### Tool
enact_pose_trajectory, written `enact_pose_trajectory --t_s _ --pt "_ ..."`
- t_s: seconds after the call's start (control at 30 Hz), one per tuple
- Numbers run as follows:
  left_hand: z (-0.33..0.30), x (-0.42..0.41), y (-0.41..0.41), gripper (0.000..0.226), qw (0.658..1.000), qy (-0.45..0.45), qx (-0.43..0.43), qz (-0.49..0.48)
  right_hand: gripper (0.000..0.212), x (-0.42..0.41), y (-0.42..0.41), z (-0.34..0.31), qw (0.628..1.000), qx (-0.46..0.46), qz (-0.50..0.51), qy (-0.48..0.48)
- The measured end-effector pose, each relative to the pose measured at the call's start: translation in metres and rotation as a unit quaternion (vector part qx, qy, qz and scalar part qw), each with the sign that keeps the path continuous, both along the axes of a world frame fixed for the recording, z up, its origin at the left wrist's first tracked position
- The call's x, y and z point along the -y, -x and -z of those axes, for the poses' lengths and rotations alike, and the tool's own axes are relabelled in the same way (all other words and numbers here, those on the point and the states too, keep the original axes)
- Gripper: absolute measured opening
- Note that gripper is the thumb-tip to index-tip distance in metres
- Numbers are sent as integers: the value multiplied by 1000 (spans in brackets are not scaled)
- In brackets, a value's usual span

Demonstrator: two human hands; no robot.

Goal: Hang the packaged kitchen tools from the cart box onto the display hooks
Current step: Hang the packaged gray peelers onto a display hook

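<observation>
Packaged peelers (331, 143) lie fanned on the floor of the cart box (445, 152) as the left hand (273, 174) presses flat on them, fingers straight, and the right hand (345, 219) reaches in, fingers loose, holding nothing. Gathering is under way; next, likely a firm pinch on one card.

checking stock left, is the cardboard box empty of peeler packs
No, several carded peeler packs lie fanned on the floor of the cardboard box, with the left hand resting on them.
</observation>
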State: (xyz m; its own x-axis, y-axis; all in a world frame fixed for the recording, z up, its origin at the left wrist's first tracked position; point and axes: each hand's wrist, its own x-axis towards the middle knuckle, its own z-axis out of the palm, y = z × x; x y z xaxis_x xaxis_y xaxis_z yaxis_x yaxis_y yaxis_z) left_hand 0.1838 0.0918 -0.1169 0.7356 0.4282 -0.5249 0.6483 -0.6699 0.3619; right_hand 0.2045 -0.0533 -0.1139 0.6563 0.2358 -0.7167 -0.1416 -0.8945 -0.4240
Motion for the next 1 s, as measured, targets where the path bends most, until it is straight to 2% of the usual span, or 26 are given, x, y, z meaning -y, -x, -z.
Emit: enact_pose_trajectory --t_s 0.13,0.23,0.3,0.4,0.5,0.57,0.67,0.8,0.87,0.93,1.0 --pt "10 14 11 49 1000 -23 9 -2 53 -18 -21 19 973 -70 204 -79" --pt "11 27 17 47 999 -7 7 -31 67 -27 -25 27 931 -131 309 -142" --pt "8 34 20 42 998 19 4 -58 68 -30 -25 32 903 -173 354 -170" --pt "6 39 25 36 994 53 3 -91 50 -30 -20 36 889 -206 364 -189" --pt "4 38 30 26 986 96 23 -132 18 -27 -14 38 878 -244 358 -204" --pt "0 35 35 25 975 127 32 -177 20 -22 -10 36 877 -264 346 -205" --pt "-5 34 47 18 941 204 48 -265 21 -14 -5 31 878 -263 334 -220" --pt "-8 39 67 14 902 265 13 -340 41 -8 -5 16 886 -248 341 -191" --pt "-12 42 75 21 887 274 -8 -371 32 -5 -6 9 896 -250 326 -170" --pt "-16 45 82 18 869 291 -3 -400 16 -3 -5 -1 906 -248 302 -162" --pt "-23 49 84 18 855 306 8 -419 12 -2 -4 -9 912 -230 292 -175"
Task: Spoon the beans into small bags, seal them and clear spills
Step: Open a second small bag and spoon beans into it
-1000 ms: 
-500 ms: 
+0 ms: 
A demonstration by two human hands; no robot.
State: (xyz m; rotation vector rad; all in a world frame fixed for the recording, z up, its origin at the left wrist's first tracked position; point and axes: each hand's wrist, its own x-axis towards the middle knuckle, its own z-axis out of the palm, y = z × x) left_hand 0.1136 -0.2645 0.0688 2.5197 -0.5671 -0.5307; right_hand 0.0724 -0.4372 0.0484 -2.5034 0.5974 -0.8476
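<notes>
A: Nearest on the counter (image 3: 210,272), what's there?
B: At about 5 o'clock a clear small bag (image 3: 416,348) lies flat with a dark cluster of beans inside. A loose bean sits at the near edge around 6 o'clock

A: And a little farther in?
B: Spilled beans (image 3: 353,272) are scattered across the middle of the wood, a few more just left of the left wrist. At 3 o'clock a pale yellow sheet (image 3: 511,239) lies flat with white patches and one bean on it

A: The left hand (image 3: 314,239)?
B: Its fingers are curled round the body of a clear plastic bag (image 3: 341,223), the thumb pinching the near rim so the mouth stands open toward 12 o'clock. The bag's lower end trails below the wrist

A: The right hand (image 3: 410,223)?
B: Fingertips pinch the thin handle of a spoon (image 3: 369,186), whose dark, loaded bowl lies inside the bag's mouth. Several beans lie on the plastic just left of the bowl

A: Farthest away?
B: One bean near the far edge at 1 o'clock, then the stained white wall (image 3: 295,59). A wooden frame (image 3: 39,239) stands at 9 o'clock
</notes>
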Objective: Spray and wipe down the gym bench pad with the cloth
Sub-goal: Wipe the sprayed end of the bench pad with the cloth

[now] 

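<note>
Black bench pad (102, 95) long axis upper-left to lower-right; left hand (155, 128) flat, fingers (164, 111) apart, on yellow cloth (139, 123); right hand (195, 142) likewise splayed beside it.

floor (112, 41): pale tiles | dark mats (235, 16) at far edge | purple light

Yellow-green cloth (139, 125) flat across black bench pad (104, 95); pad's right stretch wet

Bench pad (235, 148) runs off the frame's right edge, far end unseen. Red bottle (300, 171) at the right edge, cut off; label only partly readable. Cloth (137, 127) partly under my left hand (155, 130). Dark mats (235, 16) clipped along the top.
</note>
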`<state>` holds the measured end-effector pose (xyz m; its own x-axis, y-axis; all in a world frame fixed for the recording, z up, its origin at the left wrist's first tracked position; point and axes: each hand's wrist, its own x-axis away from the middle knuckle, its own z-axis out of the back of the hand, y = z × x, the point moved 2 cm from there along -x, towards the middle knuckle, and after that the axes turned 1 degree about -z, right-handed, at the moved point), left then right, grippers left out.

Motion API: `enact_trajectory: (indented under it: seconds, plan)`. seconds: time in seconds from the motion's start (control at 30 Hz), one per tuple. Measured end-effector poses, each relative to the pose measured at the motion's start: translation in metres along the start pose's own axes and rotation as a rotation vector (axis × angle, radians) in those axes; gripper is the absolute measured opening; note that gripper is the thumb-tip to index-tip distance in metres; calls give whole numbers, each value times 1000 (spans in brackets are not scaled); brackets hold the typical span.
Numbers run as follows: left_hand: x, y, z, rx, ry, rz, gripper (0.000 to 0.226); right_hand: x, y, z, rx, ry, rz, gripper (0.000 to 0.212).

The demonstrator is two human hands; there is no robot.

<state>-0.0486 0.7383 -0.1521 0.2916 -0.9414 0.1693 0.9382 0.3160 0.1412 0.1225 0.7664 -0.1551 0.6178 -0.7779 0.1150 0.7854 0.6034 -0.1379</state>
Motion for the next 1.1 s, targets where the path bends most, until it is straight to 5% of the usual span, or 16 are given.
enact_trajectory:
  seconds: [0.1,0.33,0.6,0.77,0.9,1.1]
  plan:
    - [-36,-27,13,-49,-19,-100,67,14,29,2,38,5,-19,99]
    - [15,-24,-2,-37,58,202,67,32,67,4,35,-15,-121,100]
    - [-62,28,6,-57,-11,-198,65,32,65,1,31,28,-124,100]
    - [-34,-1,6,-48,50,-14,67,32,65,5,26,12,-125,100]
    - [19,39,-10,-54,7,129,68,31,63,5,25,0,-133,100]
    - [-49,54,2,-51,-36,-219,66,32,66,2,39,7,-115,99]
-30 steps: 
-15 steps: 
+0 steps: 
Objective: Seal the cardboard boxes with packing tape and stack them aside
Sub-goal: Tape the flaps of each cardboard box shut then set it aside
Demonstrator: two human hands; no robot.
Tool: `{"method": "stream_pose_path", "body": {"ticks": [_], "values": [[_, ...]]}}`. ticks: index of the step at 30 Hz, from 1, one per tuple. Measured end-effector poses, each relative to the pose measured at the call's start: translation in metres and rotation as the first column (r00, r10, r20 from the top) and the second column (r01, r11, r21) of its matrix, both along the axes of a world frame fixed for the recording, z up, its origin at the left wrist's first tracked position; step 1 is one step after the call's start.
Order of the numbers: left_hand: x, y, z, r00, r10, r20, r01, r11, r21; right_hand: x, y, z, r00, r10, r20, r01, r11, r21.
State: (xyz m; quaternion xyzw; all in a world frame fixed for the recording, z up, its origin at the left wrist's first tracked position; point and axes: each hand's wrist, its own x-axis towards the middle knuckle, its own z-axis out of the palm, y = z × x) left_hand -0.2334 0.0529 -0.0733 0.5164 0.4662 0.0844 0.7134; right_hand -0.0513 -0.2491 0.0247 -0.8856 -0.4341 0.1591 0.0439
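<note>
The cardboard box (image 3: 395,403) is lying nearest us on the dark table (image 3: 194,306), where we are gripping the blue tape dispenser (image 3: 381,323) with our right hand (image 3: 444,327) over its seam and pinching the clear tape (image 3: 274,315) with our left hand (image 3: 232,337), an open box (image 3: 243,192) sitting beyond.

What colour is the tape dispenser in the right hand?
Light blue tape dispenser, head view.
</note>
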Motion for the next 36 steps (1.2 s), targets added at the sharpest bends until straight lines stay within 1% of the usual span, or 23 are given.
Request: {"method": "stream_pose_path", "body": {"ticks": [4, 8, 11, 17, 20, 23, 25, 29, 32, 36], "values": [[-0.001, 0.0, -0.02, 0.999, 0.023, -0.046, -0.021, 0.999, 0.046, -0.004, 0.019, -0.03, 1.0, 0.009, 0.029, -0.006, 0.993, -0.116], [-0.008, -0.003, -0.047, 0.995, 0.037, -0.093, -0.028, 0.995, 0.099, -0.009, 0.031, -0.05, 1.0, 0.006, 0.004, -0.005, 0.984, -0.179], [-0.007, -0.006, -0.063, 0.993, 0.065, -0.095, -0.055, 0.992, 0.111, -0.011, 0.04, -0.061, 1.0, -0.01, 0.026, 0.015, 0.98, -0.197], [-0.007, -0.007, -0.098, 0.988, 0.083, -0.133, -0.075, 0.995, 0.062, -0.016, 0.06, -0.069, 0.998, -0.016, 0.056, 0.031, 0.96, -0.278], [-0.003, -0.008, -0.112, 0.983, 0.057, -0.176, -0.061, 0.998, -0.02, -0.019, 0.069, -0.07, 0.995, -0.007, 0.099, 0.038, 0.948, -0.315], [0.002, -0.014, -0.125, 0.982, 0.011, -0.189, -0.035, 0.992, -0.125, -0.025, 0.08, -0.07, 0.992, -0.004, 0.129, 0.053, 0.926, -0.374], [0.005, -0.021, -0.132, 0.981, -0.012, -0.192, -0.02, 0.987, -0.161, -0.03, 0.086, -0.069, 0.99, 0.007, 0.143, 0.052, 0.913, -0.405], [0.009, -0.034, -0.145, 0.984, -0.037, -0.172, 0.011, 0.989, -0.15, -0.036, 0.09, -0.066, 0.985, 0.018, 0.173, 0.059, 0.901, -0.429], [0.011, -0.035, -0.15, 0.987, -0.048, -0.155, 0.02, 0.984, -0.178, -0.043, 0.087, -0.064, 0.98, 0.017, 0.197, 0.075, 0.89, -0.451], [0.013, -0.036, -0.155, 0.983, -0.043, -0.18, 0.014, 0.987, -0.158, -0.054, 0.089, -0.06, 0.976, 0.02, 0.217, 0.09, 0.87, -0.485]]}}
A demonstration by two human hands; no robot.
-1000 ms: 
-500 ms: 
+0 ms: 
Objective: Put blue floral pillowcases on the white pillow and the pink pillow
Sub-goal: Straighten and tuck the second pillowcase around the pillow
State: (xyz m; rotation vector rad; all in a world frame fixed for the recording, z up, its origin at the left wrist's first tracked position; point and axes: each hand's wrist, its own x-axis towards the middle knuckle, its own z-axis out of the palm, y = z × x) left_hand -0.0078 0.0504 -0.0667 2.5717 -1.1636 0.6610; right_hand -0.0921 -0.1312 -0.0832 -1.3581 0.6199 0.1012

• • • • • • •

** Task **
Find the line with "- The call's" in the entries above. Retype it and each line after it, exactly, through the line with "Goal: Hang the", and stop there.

** Answer box **
- The call's x, y and z point along the -y, -x and -z of those axes, for the poses' lengths and rotations alike, and the tool's own axes are relabelled in the same way (all other words and numbers here, those on the point and the states too, keep the original axes)
- Gripper: absolute measured opening
- Note that gripper is the thumb-tip to index-tip distance in metres
- Numbers are sent as integers: the value multiplied by 1000 (spans in brackets are not scaled)
- In brackets, a value's usual span

Demonstrator: two human hands; no robot.

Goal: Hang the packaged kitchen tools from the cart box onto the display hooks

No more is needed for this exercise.